Russian Art Week: Bonhams turns to the opulent costumes of the 110-year-old Ballets Russes

Ballets russes Natalia Goncharova
Bonhams is staging an exhibition accompanied by musical performances of rare costumes designed by artists such as Natalia Goncharova  Credit: Courtesy of Galerie Gmurzynska

London is warming up for Russian Art Week – a week of Russian art and, importantly, works of art sales and other cultural events that takes place in June.

But before that, as a prelude opening next Tuesday, Bonhams is staging an exhibition accompanied by musical performances of rare costumes designed by artists such as Natalia Goncharova and Alexander Golovin for Serge Diaghilev’s Ballets Russes which is celebrating its 110th anniversary.

As provenance has become so crucial in the authentication of early 20th century Russian modernist art, it is worth looking at where these costumes have been. After Diaghilev died in 1929, they were inherited by the de Basil Ballets Russes, run by a former Cossack soldier, the self-styled ‘Colonel’ Wassily de Basil (though there is no proof he was actually a colonel). When de Basil died in 1951, the company, which was based in Monte Carlo, ceased to exist and the costumes were consigned to storage.

They next saw light of day in a series of auctions at Sotheby’s. Julian Barran, a private dealer specialising in Ballets Russes material, was a porter at the first sale held at the Scala Theatre in 1968. As he recalls, the costumes were grouped, up to six in a lot, and sold for between £100 and £200. Among the buyers was the actress, Vanessa Redgrave and Barran’s parents.

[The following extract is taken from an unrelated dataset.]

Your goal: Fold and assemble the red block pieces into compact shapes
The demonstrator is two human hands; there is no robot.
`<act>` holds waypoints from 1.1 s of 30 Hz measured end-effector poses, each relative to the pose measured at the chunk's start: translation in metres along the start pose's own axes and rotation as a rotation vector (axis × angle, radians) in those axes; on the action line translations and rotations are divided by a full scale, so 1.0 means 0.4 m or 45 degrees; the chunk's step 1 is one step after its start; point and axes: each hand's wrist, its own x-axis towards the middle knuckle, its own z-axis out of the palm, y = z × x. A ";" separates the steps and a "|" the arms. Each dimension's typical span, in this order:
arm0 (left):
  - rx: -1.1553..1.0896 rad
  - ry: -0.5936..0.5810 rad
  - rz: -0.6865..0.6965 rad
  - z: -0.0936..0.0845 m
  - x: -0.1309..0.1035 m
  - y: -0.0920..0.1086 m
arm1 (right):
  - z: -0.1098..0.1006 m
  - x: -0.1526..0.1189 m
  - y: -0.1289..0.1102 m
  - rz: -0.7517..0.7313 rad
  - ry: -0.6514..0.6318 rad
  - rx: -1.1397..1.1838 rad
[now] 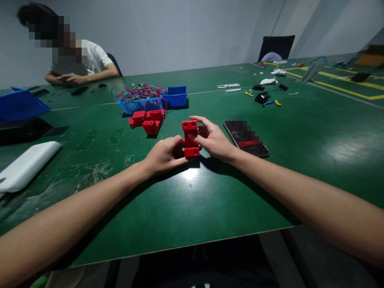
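A red block with small holes (191, 140) is held just above the green table (192, 208), in front of me. My right hand (213, 139) is closed on its upper part, thumb across the near face and fingers behind. Around its lower left end my left hand (168, 154) is closed too, thumb along the bottom edge. Farther back on the left lie several similar red blocks (152, 122), touching one another. Right of my right hand lies a phone (244, 138) with its screen lit.
Behind the red blocks stand a blue bin (141, 105) heaped with coloured wires and a second blue bin (177, 96). A white device (31, 164) lies at the left. Pliers (272, 103) and scraps lie at the back right. A person (90, 60) sits across the table.
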 end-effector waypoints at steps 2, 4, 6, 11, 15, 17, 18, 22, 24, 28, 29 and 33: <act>0.031 0.006 0.016 0.000 0.003 0.003 | 0.003 -0.001 -0.001 -0.007 0.039 0.032; 0.060 0.013 0.019 0.002 0.006 0.003 | 0.005 -0.004 -0.005 -0.042 0.090 0.020; 0.076 0.007 0.013 0.005 0.007 -0.001 | 0.009 -0.008 -0.013 -0.106 0.136 -0.066; 0.141 -0.018 0.000 0.010 0.006 -0.018 | 0.017 -0.018 -0.041 -0.282 0.184 -0.391; 0.163 -0.071 0.030 0.006 0.008 -0.020 | 0.015 -0.021 -0.050 -0.360 0.177 -0.496; 0.162 -0.076 0.046 0.006 0.010 -0.018 | 0.011 -0.022 -0.049 -0.405 0.174 -0.576; 0.162 -0.075 0.053 0.007 0.010 -0.018 | 0.010 -0.023 -0.048 -0.441 0.173 -0.622; 0.129 -0.086 0.089 0.011 0.007 -0.019 | 0.007 -0.028 -0.041 -0.689 0.116 -0.781; 0.057 -0.089 0.066 0.014 0.004 -0.022 | 0.010 -0.031 -0.039 -0.819 0.030 -0.843; -0.034 -0.039 -0.022 0.017 -0.001 -0.027 | 0.014 -0.034 -0.035 -0.903 -0.061 -0.929; -0.019 -0.029 -0.012 0.017 0.000 -0.028 | 0.013 -0.035 -0.035 -0.890 -0.067 -0.942; 0.040 -0.022 0.073 0.015 0.004 -0.030 | 0.007 -0.033 -0.030 -0.818 -0.085 -0.948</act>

As Sotheby’s chairman, Peter Wilson, was conducting the sale, he would theatrically announce prestigious buyers – ‘sold to the Los Angeles County Museum… the Theatre Museum…the Victoria and Albert Museum…’ and so on. When he sold to the Barrans, Julian’s father, David, soon to be chairman of Shell and knighted, would pipe up: ‘Sold to the Brent Eleigh Dressing-Up Box!’

Ballets russes Alexander Golovin
Costume for a princess in The Firebird. Designed by Alexander Golovin Credit: Collection of Olga and Ivor Mazure

The Barrans kept their collection at their Suffolk home, Brent Eleigh Hall, where, like Redgrave, they were prone to wearing the costumes at parties. In the Daily Telegraph’s 2002 obituary for David Barran it was noted that, having come from a line of cloth merchants, he was a skilled embroiderer and that “in the late 1960s he abandoned dinner jackets at home in favour of embroidered kaftans – some of them originally costumes for the Diaghilev Ballet, which Barran’s wife had bought at auction”.

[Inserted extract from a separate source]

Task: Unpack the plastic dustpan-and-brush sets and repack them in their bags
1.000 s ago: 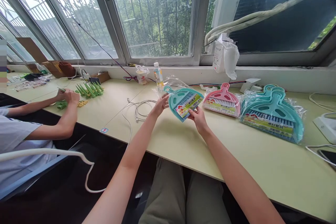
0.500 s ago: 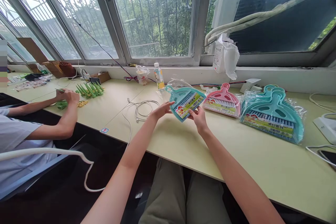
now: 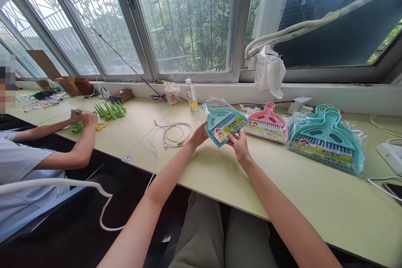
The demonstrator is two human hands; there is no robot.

After his father died, Julian sold some of his parents’ Russian Ballet costumes to Russian works of art dealers, Olga and Ivor Mazure, who have made the loan to Bonhams. Olga is a former curator of the Hermitage Museum in Saint Petersburg and developed a passion for such things. “It started when I found a pair of crumpled old black ballet shoes in a trunk of things my husband had acquired before we got married,” she says.

“On them was a faded label. When I showed it to Alexander Shuvalov, the director of the Theatre Museum, he deciphered it as having belonged to Tamara Karsavina who danced Columbine in Carnival for Diaghilev.” She then found some costumes designed by Matisse and became hooked.

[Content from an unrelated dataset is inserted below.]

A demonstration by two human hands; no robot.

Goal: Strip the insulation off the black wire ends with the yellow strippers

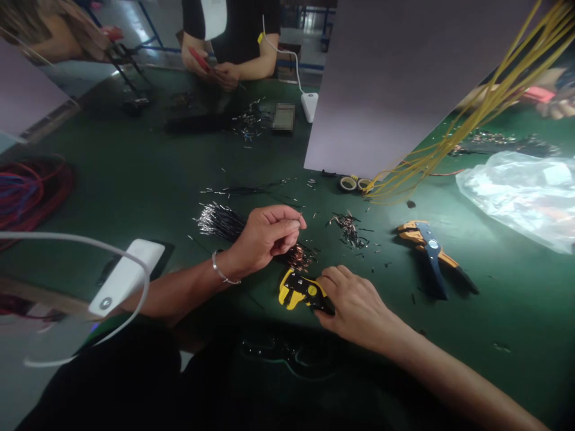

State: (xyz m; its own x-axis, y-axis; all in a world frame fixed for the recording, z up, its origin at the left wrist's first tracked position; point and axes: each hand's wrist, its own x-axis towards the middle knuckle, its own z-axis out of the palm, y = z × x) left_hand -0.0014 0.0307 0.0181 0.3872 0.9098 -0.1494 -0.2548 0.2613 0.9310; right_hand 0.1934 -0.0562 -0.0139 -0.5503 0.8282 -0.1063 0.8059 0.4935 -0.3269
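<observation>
1. Landmark: yellow-and-black wire stripper, in the right hand, just above or on the green table; contact cannot be told.
2. Black wire bundle lies beyond and left of the landmark, silvery ends farthest left, copper ends near the stripper head. Left hand covers its middle.
3. Cut scraps lie beyond and right of the landmark; farther out, two tape rolls.
4. Blue-and-orange wire stripper rests well right of the landmark; clear plastic bag beyond it.
5. Grey panel stands beyond the landmark, blocking part of the far table. Yellow wires hang along its right edge.
6. White device sits far left of the landmark; a white cable loops across it.
7. Left hand: over the bundle, beyond the landmark; thumb and forefinger pinched together, other fingers curled. Anything between the tips cannot be made out. Forearm enters from lower left, bracelet at wrist.
8. Right hand: knuckles up, fingers closed round the landmark's handles; forearm runs to lower right.
9. Co-worker's hands, far beyond the landmark, hold a red tool.
</observation>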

“They are beautiful but fragile,” she says of the costumes. A dress designed for a Princess, in the exhibition, for instance, is made of fine wool with painted and embroidered decoration. “When we found it,” Olga recalls “it had suffered extensive insect and rodent damage and it took us two years to restore. We would never wear them now.”

Ballets russes alexander golovin 
Costume for a guard in The Firebird. Designed by Alexander Golovin Credit: Collection of Olga and Ivor Mazure

The Mazure’s collection now includes about 40 costumes, the largest private collection of Ballets Russes costumes in the world. Nine were worn for The Firebird, first performed in Paris in June 1910 with music by Stravinsky, and these are the costumes that have been selected for the Bonhams show.

As to their value, Barran says that in 2009 he sold a Matisse designed costume for £60,000 to the Nouveau Musee National Monaco, and some designed by Bakst sold for between £10,000 and £15,000.

At Bonhams, the Mazure collection is accompanied by some lively Russian Ballet costume drawings by Sergei Sudeikin (about £1,500 each). Signed, but not dated, they are for Diaghilev’s ballets, The Sleeping Beauty and The Fairy Doll, and are being sold by The Bretforton Theatre Room in Worcestershire.

The Theatre Room itself has an interesting pedigree. Founded 40 years ago in a medieval barn by RAF serviceman and Shakespearean actor, James Wellman, and his partner, David Swift, a chef and then antiques dealer, the theatre was run from their kitchen table while privately they collected Ballets Russes designs. Since both died recently, a trust was formed and the designs are being sold to fund essential building repairs.